Race is a classification system used by individuals and government to determine which group you are most closely associated with. It differs from ethnicity because ethnicity is more specific to your genealogy and ancestry. I feel race isn’t an effective way to classify people because it is too broad and general. For instance, I would be considered of Caucasian descent, yet I consider myself to be Irish, Italian, Native American, Spanish, Norwegian, and much more. I feel I am too mixed to be considered Caucasian. I definitely think the Census Bureau should allow people to check multiple races because of situations like mine. Even though I am mostly Caucasian, those that are more mixed, for example African American and Caucasian, have more trouble identifying themselves as one race.  However, I do understand that the Census Bureau would like to generalize options more to get a more holistic reading of the United States population. 

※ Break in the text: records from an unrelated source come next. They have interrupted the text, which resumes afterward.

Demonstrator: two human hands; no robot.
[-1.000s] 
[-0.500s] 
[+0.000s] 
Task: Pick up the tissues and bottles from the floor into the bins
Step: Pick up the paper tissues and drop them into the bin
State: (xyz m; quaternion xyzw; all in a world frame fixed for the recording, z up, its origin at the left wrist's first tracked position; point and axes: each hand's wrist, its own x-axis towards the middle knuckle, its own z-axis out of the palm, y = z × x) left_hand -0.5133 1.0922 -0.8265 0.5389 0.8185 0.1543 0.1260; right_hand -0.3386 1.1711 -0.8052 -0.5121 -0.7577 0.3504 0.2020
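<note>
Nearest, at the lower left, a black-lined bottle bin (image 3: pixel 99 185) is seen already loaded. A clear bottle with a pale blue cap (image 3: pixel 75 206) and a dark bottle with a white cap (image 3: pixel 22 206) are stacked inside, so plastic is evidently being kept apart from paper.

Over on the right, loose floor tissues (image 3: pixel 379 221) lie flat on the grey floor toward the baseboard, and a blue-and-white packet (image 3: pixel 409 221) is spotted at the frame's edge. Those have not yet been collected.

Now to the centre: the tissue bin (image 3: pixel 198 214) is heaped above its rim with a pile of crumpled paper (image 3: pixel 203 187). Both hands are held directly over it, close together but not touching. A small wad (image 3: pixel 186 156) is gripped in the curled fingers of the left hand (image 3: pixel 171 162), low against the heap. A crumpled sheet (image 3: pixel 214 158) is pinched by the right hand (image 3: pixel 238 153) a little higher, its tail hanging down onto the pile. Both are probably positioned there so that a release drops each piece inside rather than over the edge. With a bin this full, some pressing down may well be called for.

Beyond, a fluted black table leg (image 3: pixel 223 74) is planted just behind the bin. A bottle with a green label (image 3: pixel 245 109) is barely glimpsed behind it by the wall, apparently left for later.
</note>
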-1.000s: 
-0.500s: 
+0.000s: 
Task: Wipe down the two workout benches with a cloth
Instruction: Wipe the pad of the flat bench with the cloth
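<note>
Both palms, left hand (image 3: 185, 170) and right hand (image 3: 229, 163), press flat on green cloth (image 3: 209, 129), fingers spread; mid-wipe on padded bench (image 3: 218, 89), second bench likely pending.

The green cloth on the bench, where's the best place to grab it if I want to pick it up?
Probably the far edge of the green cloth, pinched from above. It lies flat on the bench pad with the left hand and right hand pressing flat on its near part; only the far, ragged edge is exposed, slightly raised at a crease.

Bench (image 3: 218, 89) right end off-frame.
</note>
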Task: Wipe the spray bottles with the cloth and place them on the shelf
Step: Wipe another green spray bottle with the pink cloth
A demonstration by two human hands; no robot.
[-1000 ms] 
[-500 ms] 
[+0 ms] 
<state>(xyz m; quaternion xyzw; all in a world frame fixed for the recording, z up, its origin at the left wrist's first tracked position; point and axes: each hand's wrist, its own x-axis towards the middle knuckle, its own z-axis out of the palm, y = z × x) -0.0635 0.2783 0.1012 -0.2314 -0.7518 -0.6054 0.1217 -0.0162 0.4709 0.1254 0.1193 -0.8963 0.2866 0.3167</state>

Saturday, September 3, 2011

People Constructing Meanings in Interpersonal Communication


One concept I found interesting from the reading this week was Principle 4: People Construct Meanings in Interpersonal Communication. It discussed that meaning comes from how we interpret communication, and not just words and nonverbal behaviors. When two people communicate over time, they come to understand issues and feelings of the other person, and from that we can construct meaning. We are always assigning meanings, whether we are aware of it or not. Some examples the book gave included someone you’ve been dating asking for time apart, a supervisor that seems less open to conversation, and a friend that may turn down offers to hang out. The words may not have encoded meaning, but we will encode that in our minds. Meanings that we construct vary with different cultures. The book gave an example that Americans value conflict more than traditional Asians do. Meanings are also affected by ones predisposition. You’re more likely to not take something so hard if you’re in a better mood, versus if you’re in a bad spot in your life. 

Friday, September 2, 2011

How an I-You Relationship Evolved Into an I-Thou Relationship

A relationship that is special to me is one with my sorority sister. During the earliest stage, we had an I-You relationship. We discussed small things like where we were from and how we came to San Jose State and ended up in the same sorority. We avoided personal questions and subjects that could seem too nosy like money, personal relationships, and views of certain issues. Now, we have an extremely close friendship. I consider her to be one of my best friends in the world, even a real sister. It is definitely an I-Thou relationship. We understand each other completely and share everything with each other. We also embrace each other’s individuality. I feel she is a rare lifelong friend. We talk about anything and everything: relationships, school, money, family issues, and anything that comes to mind. Although we are close now, it took me more time to warm up to her and be as close as we are now.